**THE TASK:**
Consider the listing below. Extract exactly the lines from the line containing "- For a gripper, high" to the line containing "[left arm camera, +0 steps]", both included.

**TASK INPUT:**
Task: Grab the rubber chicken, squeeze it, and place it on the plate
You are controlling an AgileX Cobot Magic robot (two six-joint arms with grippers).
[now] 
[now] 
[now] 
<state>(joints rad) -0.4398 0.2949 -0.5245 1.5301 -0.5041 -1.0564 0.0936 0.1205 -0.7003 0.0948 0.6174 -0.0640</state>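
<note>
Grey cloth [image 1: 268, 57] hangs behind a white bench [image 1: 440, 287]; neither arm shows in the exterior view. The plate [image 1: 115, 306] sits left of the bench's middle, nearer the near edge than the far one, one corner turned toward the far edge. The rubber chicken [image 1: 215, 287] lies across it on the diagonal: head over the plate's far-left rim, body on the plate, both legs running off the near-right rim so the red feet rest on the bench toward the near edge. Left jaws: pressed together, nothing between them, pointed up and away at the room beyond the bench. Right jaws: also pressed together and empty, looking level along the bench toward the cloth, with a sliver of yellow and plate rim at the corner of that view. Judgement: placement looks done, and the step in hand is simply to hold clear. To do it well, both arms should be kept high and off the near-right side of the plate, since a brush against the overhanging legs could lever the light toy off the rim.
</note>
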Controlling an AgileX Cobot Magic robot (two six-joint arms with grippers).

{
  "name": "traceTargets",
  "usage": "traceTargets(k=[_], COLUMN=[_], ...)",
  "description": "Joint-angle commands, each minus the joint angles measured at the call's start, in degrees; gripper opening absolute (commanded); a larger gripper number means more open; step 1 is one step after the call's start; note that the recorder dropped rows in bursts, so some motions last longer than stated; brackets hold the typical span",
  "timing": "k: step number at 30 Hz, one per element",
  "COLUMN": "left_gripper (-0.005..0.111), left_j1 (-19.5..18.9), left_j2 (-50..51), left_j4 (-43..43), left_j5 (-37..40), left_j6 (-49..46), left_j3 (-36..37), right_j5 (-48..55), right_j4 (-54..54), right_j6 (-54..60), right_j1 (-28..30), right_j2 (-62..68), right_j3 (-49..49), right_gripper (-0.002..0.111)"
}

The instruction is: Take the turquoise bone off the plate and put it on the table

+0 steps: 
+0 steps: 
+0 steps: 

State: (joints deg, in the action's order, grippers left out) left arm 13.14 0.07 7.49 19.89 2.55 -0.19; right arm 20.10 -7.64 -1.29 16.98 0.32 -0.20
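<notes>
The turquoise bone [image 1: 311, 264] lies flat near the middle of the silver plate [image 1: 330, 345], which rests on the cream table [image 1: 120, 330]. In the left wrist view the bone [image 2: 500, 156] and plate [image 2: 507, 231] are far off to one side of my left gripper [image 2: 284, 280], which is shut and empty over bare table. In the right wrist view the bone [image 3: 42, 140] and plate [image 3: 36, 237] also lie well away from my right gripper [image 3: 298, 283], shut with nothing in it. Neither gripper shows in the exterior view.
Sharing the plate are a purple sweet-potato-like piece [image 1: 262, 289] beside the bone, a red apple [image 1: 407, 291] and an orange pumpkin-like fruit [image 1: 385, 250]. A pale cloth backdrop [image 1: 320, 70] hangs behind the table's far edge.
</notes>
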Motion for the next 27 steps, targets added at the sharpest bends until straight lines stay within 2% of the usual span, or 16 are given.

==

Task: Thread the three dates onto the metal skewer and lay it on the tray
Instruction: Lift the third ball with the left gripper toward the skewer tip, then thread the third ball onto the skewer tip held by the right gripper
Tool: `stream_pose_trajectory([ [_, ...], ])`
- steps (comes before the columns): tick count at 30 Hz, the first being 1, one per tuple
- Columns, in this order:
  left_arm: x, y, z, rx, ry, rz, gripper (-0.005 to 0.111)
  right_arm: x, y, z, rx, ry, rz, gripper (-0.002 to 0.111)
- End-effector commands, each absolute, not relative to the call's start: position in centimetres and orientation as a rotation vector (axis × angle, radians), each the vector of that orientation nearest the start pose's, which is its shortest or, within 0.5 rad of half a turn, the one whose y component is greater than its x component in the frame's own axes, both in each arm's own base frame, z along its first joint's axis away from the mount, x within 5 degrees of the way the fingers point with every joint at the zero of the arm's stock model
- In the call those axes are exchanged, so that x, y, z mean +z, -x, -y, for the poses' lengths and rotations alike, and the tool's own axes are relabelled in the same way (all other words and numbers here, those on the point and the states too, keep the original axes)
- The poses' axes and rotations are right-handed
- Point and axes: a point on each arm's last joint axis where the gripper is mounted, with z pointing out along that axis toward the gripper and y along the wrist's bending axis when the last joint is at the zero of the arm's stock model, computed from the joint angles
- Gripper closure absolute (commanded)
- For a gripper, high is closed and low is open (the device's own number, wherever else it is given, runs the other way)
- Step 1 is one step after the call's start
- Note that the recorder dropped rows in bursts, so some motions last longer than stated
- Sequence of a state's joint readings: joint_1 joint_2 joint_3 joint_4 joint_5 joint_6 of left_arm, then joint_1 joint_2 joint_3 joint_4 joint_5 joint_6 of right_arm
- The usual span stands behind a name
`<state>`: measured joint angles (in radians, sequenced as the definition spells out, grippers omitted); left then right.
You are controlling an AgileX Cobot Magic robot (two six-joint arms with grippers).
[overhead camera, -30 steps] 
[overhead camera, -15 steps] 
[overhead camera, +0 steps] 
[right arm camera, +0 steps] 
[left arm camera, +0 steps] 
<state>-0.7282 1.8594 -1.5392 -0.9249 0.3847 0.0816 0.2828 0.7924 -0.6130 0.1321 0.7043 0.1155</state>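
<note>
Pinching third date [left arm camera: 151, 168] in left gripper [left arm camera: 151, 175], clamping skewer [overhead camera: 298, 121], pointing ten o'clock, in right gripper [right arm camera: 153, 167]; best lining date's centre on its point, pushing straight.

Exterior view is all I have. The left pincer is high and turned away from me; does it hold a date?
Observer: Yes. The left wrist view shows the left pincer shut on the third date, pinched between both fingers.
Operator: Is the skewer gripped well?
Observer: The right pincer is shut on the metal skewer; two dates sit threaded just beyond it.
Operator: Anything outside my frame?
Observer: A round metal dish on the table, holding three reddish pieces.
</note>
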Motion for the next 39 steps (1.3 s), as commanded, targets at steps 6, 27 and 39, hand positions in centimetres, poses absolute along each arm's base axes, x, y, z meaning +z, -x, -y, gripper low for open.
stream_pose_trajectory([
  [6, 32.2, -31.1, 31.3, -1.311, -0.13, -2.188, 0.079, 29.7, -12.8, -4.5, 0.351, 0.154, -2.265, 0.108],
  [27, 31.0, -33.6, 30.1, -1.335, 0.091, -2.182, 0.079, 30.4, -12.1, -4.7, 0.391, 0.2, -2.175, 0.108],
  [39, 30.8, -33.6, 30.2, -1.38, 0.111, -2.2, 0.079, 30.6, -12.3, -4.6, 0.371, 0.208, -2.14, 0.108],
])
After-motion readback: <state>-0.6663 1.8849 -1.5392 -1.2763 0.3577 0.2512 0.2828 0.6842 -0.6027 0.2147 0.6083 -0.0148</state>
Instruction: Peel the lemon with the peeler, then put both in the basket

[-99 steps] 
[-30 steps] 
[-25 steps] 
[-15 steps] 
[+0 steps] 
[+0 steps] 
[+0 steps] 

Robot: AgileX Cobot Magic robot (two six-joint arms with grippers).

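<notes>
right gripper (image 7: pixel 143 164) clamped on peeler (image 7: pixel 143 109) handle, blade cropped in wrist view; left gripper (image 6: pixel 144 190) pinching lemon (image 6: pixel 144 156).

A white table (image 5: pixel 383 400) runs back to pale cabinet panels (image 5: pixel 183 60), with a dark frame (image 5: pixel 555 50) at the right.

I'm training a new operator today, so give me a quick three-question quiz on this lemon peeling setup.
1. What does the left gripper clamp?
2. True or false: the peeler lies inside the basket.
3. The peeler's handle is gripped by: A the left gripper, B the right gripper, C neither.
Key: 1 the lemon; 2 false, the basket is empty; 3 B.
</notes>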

**SOLUTION:**
- For a gripper, high is closed and low is open (the device's own number, wherever else it is given, runs the other way)
- Step 1 is one step after the call's start
- Note that the recorder dropped rows in bursts, so some motions last longer than stated
- Sequence of a state's joint readings: joint_1 joint_2 joint_3 joint_4 joint_5 joint_6 of left_arm, then joint_1 joint_2 joint_3 joint_4 joint_5 joint_6 of right_arm
- The usual span stands behind a name
`<state>`: measured joint angles (in radians, sequenced as the definition spells out, grippers omitted); left then right.
You are controlling an AgileX Cobot Magic robot (two six-joint arms with grippers).
[overhead camera, -30 steps] 
[overhead camera, -15 steps] 
[overhead camera, +0 steps] 
[right arm camera, +0 steps] 
[left arm camera, +0 steps] 

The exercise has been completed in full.